Hospital, 2008

Doce años atrás expuse esta serie de fotos en la Alianza Francesa. Fue el resultado de 7 u 8 meses en los recintos de la desaparecida Clínica Italiana. Desde 1997 ya no funcionaba a causa de la toma de rehenes en la casa del embajador de Japón por el MRTA. Estar en el perímetro le afectó y tuvo que ser evacuada para las operaciones de rescate. Años después, para mí despertó inquietud el abandono de tamaña arquitectura, polvorienta pero intacta, administrada ya por las palomas que la anidaban. Convencí al único vigilante contratado con que contaba y me permitió ingresar cada domingo, a ocultas de los ingenieros que durante la semana planificaban proyectos inmobilarios con ella. Hoy lo puedo confesar, antes hubiese ocasionado la pérdida del trabajo de Omar.      

A continuación, el texto del crítico Jorge Villacorta:

En una edificación desvalida y abandonada, Sandro Aguilar se empeñó en descubrir un lugar a recorrer cámara en mano. El punto de partida era ciertamente incorporarlo a su imaginario de la ruina contemporánea, y es así que lejos de ser indiferente a lo que el tiempo ha desechado y dejado presa del desgaste y la corrosión, ha compuesto un retrato de lo que otrora fue magnificencia asociada al proyecto moderno de una arquitectura especializada. 

Aguilar ha procesado la experiencia en una serie fotográfica en la que remueve las capas de tiempo no con ánimo quirúrgico sino con emoción estética. Luces y sombras han sido indudablemente parte de este reconocimiento, y la máxima apuesta, la teatralización de una decadencia, de un tornarse en ruina sin testigos hasta que llegó el fotógrafo. El encuadre es su forma de acercarse a y cercar la experiencia del espacio contenido, y en algunos casos contiene otro encuadre, generado por marcos de puerta o corredores. De manera que el ingreso progresivo al edificio tiene varios umbrales, varios marcos referenciales desde donde avistar las transiciones que Aguilar propone y que sugieren un suspenso casi cinematográfico.

Pareciera que en el procedimiento hubiera rápidamente derivado en una prospección que al final de un pasaje con carácter de preámbulo de laberinto, tuvo que ser asumida como introspección, con confesión de parte. Estamos ante una ficción que se vale de la estructura de una construcción que resulta familiar para un observador atento. La ficción tiene que ver con la memoria pero también con la admisión personal de que se recuerda algo sin haberlo conocido y de que la decisión desencadenante no ha sido la de extraer bloques de duración de lo vivido, como quien ejecuta el desprendimiento cuidadoso de un fresco que corre riesgo de desparecer con el muro carcomido. 

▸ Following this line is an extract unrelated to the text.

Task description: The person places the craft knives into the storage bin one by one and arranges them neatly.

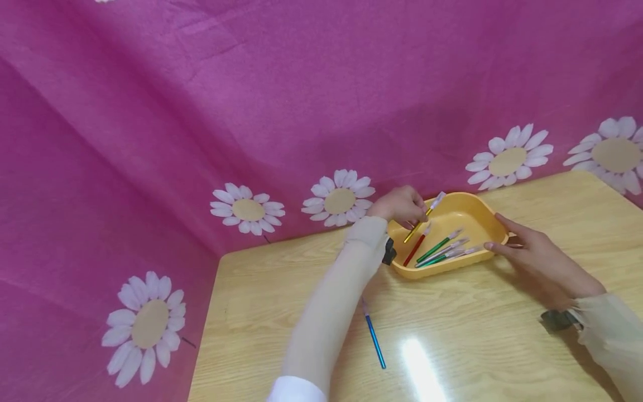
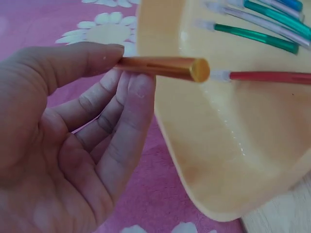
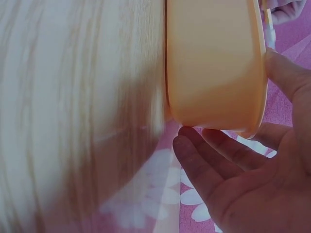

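Observation:
My left hand (image 1: 402,205) pinches a gold pen-style craft knife (image 2: 165,67) between thumb and fingertips, above the left part of a yellow plastic tray (image 1: 464,207). The knife slants, its pale cap pointing up and away. Inside the tray lie a red craft knife (image 1: 417,248), green ones (image 1: 432,250) and silver ones, all with pale caps. My right hand (image 1: 540,254) touches the tray's right end from outside, fingers spread and fairly straight, thumb (image 3: 286,73) at the rim. A blue craft knife (image 1: 374,341) lies on the table beside my left forearm.
The tray stands on a light wooden table (image 1: 266,312), near its back edge. Purple cloth (image 1: 281,100) with white daisies hangs behind and to the left. Bright light reflects off the front of the table (image 1: 422,368). Each wrist wears a dark strap piece.

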### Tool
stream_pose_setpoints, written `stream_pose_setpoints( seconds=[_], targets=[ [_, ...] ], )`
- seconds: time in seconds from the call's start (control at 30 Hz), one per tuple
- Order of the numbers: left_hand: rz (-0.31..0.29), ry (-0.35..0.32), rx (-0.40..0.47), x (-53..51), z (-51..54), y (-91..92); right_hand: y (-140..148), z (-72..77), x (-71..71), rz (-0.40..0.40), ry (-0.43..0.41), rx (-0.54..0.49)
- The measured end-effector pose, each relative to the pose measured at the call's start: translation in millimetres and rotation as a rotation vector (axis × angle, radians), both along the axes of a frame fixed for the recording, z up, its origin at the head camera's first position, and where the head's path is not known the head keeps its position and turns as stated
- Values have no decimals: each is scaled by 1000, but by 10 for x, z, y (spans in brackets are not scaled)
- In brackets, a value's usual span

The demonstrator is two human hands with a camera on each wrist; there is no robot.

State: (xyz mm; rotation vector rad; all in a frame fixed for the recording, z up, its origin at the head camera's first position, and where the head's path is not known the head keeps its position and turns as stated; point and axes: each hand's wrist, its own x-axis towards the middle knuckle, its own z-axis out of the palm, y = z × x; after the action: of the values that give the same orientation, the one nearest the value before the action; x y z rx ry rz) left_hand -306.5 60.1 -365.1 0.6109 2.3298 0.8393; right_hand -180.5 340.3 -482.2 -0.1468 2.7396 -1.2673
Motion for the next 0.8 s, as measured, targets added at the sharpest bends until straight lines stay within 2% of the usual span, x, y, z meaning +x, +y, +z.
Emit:
stream_pose_setpoints(
  seconds=[0.17, 0.4, 0.6, 0.8],
  targets=[
    [17, 14, -18, -3, -63, 107, -5, 5, 1, -5, -65, -24],
    [46, 65, -37, 10, -140, 192, -9, 13, 33, -11, -80, -81],
    [81, 120, -67, 39, -213, 183, -19, 9, 25, -13, -97, -83],
    [118, 118, -18, 33, -230, 95, -8, 6, 40, -15, -78, -87]
  ],
)
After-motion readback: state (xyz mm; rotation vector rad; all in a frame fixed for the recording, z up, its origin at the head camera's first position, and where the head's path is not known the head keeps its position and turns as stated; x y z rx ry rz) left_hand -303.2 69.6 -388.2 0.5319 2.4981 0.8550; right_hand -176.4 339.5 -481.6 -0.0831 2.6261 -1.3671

El fotógrafo no es dado a las hipótesis científicas, sin embargo. Su registro no es irónico ni se pretende distanciado. A todas luces su mirada resuelve la historia que elige contar con adiciones sucesivas de alícuotas de expresionismo. La serie no es ni gris ni melancólica, como tanta fotografía sobre la ruina moderna en Lima. La búsqueda del color es evidente. El observador lo ve surgir por distintos lados, matizado por la luz en interiores y en exteriores, y lo percibe atizado, aun cuando en algunos casos solo puede ser captado como un acento en lejanía. De hecho si uno lo piensa, la elección del color obedece a la temperatura de un desasosiego que es parte intrínseca de la ficción tramada, pero también a la necesidad de dar la medida del proceso de deterioro y convertirlo en el aria de un moribundo: la fotografía en blanco y negro está impedida de dar la talla de ciertos procesos en acción cuando de la transformación de la materia se trata, no hay posibilidad de que nos confronte con la oxidación del metal en tuberías o la humedad de una pared, en sudoración, enmohecida.  

Las imágenes colocan al observador en una dimensión visual trabajada con la fuerza de la imaginación del fotógrafo. En honor a la verdad, la edificación fue alguna vez una clínica que desde hace décadas está clausurada. Aguilar no viene a firmar su defunción, porque aunque más que desahuciada para cualquiera en su sano juicio, su ojo la admira, la alucina en pleno proceso de descomposición. Eleva entonces la temperatura para exaltar una pérdida de inocencia que no tiene que ver con el proyecto moderno y su fracaso en Lima, sino con la revelación de la vida como un grandioso accidente que hace de la ruina un signo elocuente, en caliente, de la desintegración y dispersión de lo que vive y se debate en un mundo modelado por la entropía. Ha despertado de una fantasía de estar a salvo para construir una ficción propia, la de una salvación, tal vez plausible, tal vez no.